Required work →
Down to the last line, set down the material below exactly, excluding pictures.

Supplied data →

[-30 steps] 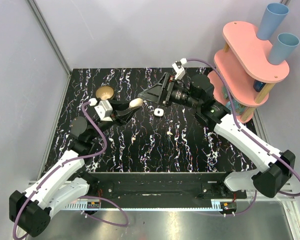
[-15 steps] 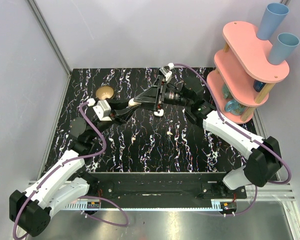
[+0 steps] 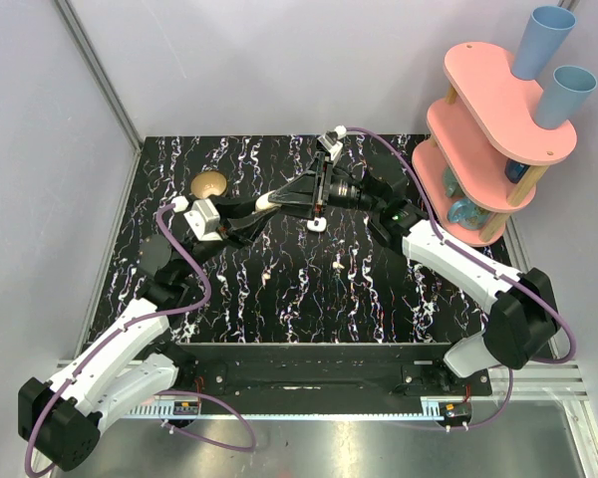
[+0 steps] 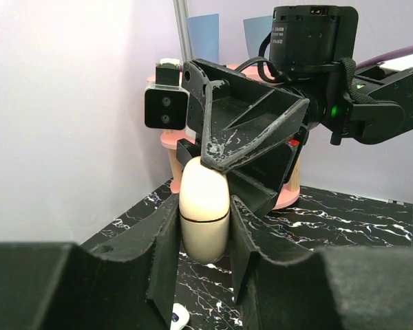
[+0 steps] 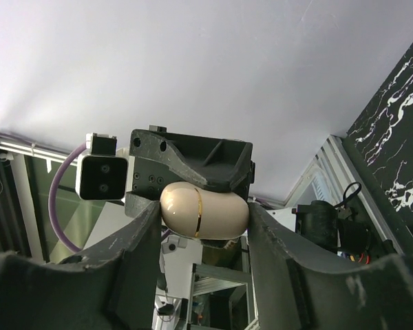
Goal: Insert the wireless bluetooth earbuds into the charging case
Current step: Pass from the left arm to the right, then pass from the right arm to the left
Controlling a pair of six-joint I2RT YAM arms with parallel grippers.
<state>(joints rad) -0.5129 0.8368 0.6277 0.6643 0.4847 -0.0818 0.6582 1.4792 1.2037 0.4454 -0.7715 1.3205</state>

Result →
[-30 steps] 
[-15 steps] 
[+0 steps] 
[+0 steps] 
[+0 steps] 
Goal: Insert the wireless bluetooth earbuds into the charging case
Current step: Pass from the left arm to the right, then pass from the right arm to the left
Controlling a pair of six-joint I2RT YAM arms with parallel grippers.
<state>(joints rad) -0.5129 0.8368 0.6277 0.6643 0.4847 -0.0818 0.6582 1.4792 1.2037 0.4454 -0.7715 1.3205</state>

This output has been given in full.